— Aim of the task —
As soon as the line containing "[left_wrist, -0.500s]" appears in the material below, start returning lines exactly, and end with the line containing "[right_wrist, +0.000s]".

— Provided material —
━━━━━━━━━━━━━━━━

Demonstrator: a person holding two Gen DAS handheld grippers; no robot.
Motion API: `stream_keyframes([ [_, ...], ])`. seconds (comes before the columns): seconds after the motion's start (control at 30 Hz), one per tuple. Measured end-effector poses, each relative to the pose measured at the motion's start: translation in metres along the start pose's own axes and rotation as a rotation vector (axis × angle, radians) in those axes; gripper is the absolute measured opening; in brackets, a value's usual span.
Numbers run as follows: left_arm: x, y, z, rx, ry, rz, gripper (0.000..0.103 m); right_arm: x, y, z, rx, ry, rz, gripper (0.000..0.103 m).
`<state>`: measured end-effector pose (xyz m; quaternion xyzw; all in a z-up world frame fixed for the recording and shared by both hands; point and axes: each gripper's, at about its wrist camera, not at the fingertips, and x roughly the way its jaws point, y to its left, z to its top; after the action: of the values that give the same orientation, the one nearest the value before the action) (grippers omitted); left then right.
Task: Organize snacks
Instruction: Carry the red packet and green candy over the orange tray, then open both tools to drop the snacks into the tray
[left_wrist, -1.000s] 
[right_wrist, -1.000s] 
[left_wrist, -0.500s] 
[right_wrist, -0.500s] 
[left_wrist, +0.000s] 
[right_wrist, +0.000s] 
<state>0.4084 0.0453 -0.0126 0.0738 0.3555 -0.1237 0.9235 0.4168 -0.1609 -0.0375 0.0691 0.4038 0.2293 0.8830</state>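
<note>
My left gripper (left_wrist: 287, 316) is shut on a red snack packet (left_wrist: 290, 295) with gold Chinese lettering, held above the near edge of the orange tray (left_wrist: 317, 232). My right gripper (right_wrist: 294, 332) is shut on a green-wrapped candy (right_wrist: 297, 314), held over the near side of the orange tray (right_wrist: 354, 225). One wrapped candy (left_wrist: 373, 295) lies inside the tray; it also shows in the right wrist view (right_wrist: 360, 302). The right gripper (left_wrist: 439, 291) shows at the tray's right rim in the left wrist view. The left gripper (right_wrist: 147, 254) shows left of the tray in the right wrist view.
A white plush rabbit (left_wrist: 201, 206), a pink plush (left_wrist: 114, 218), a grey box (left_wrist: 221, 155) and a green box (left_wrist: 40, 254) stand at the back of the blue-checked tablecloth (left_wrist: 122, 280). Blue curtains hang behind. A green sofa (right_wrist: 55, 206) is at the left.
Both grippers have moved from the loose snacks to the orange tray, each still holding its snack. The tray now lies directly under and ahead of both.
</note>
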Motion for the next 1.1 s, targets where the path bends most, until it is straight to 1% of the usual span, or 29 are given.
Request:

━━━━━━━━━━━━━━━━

— Exercise answer —
[left_wrist, -0.500s] 
[right_wrist, -0.500s] 
[left_wrist, +0.000s] 
[right_wrist, +0.000s] 

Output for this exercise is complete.